There is an increasing need for ways to organize and filter the growing collections of image and video data. It is an extremely time consuming task to assign text descriptions to images and the inadequacy of textual annotations for visual data has been recognized. Recently, researchers have begun to investigate "content-based" techniques for indexing images using features such as color, texture and shape [1][2]. A successful content-based image database system requires the following components:
* identification and utilization of intuitive visual features
* effective feature representation and discrimination
* automatic extraction of spatially localized features
* techniques for efficient indexing
In this paper we investigate the use of color for organizing and retrieving images and videos from databases. We maintain that color is an intuitive feature for which it is possible to utilize an effective and compact representation. Our approach automatically extracts the color content of isolated regions within images and builds efficient indexes to retrieve the regions over a large collection of images. The spatial localization of the color regions also allows for queries to include spatial positions and relationships between color regions. This gives a great power of expression for database queries that include both specification of color sets and relative and absolute spatial locations.
Queries supported by the single color technique include the following examples: give me all images containing...
a.) a large dark green area near top of image, i.e., trees
b.) a yellowish-orange spot surrounded by blue, i.e., a sunset
c.) a region composed of red, white and blue, i.e., a flag
d.) an area with red and white in equal amounts, i.e., a checkered table cloth.
We will explain how these queries can be answered using color sets with one or more colors, and/or by specifying spatial relationships and composition of regions.

2 Color Features

Color may be one of the most straight-forward features utilized by humans for visual recognition and discrimination.
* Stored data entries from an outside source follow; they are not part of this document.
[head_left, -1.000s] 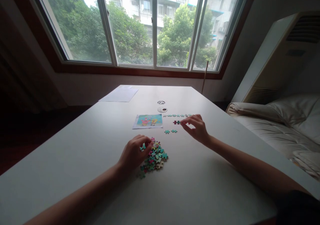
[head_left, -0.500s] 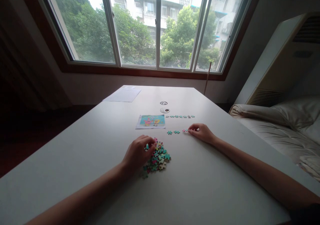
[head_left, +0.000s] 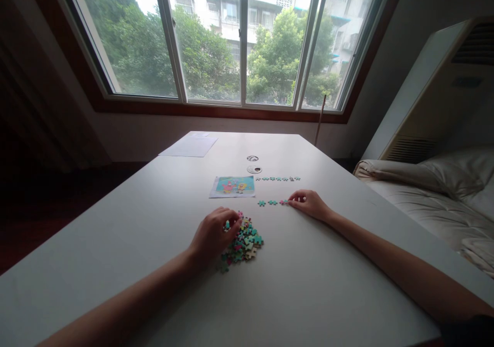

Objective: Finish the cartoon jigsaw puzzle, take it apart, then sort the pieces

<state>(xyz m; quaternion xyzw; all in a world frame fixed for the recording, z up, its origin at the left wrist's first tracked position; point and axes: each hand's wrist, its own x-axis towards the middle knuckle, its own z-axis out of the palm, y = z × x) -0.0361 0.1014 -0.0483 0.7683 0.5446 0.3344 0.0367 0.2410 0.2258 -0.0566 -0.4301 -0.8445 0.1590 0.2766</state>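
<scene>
My right hand [head_left: 310, 203] is on the white table, its fingertips pinching a small pink-and-teal puzzle piece [head_left: 284, 202]. To the left of that piece lie two teal puzzle pieces [head_left: 272, 202], set apart in the same row. My left hand [head_left: 214, 232] rests against the left side of a heap of mixed puzzle pieces [head_left: 250, 240]. Its thumb and fingers curl together at the heap's upper edge; whether a piece is between the tips is hidden. Beyond the heap lies a picture sheet [head_left: 232, 186] with cartoon figures on blue.
A row of several teal pieces [head_left: 272, 179] runs right of the picture sheet. Two round marks or openings [head_left: 254, 169] are farther back on the table [head_left: 127, 254]. White paper [head_left: 189, 146] lies at the far left corner. A padded couch [head_left: 420, 193] stands at the right.
My right hand has shifted slightly left with the pink-and-teal piece, closer to the two teal pieces. The left hand stays at the heap.
</scene>
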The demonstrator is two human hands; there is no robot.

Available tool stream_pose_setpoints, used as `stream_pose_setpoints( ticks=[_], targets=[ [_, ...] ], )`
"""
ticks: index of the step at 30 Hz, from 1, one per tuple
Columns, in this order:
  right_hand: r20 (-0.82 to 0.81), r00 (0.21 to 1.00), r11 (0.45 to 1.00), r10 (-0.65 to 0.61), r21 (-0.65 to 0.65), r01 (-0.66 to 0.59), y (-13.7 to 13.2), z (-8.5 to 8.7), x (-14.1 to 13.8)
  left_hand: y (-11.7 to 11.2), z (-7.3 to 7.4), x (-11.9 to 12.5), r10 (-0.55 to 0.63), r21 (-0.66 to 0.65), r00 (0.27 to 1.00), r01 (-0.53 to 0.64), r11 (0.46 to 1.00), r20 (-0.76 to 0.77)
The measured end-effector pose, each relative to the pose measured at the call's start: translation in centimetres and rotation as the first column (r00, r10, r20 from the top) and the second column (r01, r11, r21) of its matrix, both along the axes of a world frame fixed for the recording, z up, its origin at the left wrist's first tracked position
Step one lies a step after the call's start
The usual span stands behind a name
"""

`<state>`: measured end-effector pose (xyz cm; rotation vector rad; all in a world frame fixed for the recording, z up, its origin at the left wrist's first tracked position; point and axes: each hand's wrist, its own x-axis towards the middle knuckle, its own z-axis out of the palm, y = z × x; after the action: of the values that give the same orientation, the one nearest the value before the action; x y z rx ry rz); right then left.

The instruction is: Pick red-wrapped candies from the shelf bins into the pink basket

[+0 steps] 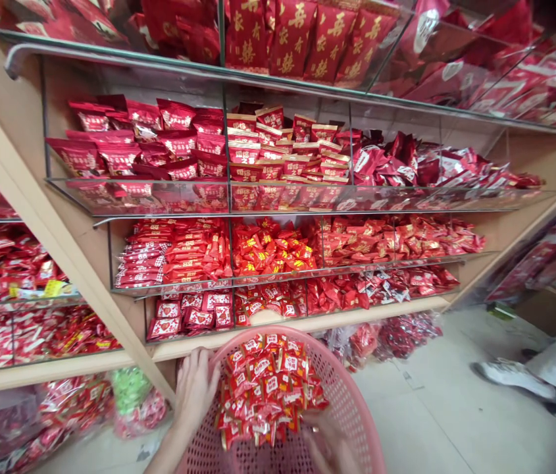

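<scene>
1. Pink basket (pixel 354 408): held low, just in front of the bottom shelf (pixel 307 322); gripped at the left rim by the left hand (pixel 195 390), with fingers curled over the edge.
2. Right hand (pixel 329 440): placed inside the near side of the basket, touching the lower edge of the heap; blurred, so could not tell whether open or closed.
3. Red wrapped candies (pixel 268 388): heaped loose in the middle of the basket, 1 mound, spread toward the far rim.
4. Clear-fronted compartments (pixel 268 253): stacked in rows above, packed with similar red packets.
5. Floor (pixel 430 408): pale tile; bagged sweets against the shelf foot; 1 shoe (pixel 509 374) of another person at right.
6. Risk, as judged: firmly held at only 1 rim, so liable to tip; heaped slick wrappers likely to slide over the far rim with any tilt and scatter on the floor. Also easily mixed with look-alike packets nearby.
</scene>
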<state>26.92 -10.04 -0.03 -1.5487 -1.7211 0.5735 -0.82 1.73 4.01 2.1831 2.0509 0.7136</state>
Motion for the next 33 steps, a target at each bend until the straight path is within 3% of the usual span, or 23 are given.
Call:
stream_pose_setpoints(
  ticks=[2,5,8,12,16,21,28,33],
  targets=[
    [0.052,0.987,0.986,-0.149,0.088,0.144,0.2,0.2,2.5,0.3,-1.1,-1.3,0.035,-0.069,0.996,-0.03,0.997,0.078],
    [0.064,0.927,0.92,-0.368,0.166,0.354,0.4,0.0,5.5,0.6,-3.0,-2.2,0.041,-0.237,0.967,0.021,0.971,0.252],
    [0.007,0.889,0.88,-0.458,0.144,0.452,1.0,-0.1,7.0,0.6,-4.2,-2.4,0.064,-0.339,0.936,0.061,0.939,0.346],
    [-0.041,0.892,0.884,-0.451,0.12,0.452,3.0,0.0,8.1,0.1,-4.8,-2.5,0.056,-0.316,0.901,0.092,0.944,0.43],
    [-0.236,0.896,0.926,-0.376,-0.137,0.352,4.6,0.0,9.3,-1.5,-5.3,-2.8,0.057,-0.267,0.862,0.093,0.959,0.504],
    [-0.377,0.825,0.89,-0.421,-0.345,0.297,3.9,0.2,9.6,-4.3,-5.6,-2.6,0.11,-0.241,0.833,0.029,0.97,0.542],
    [-0.343,0.821,0.876,-0.457,-0.332,0.349,1.3,0.5,9.1,-6.9,-7.6,-2.6,0.16,-0.248,0.863,-0.042,0.968,0.479],
    [-0.272,0.844,0.873,-0.463,-0.307,0.379,-0.2,-0.8,10.0,-7.6,-8.8,-2.0,0.166,-0.238,0.903,-0.073,0.968,0.396]
  ],
)
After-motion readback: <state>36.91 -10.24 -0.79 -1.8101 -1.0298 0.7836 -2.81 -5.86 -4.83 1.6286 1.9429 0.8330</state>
However, people show the natural ability of using different levels of color specificity in different contexts. For example, people would typically describe an apple as being `red', probably implying some type of reddish hue. But in the context of describing the color of a car a person may choose to be more specific instead using the terms `dark red' or `maroon'. Color extraction by computer is performed without benefit of a context. Lack of knowledge also makes it difficult to cull the color information from the color distortion. The appearance of the color of real world objects is generally altered by surface texture, lighting and shading effects, and viewing conditions. Image database systems that use color retrieval must grapple with these problems of automated color image analysis.

2.1 Color histogram

One common method for characterizing image content is to use color histograms. The color histogram for an image is constructed by counting the number of pixels of each color. Retrieval from image databases using color histograms has been investigated in [1][2][3]. In these studies the formulations of the retrieval algorithms follow a similar progression: (1) selection of a color space, (2) quantization of the color space, (3) computation of histograms, (4) derivation of the histogram distance function, (5) identification of indexing shortcuts. Each of these steps may be crucial towards developing a successful algorithm. But there has been no consensus about what are the best choices for these parameters. In [1] we evaluated the retrieval performance when several of these parameters were varied on a database of 500 color images.
There are several difficulties with histogram based retrieval. The first of these is the high dimensionality of the color histograms. Even with drastic quantization of the color space, image histogram feature spaces can occupy over 100 dimensions in real valued space. This high dimensionality ensures that methods of feature reduction, pre-filtering and hierarchical indexing must be implemented. The large dimensionality also increases the complexity and computation of the distance function. It particularly complicates `cross' distance functions that include the perceptual distance between histogram bins. Another challenge with the use of color histograms is to enable the extraction of localized features.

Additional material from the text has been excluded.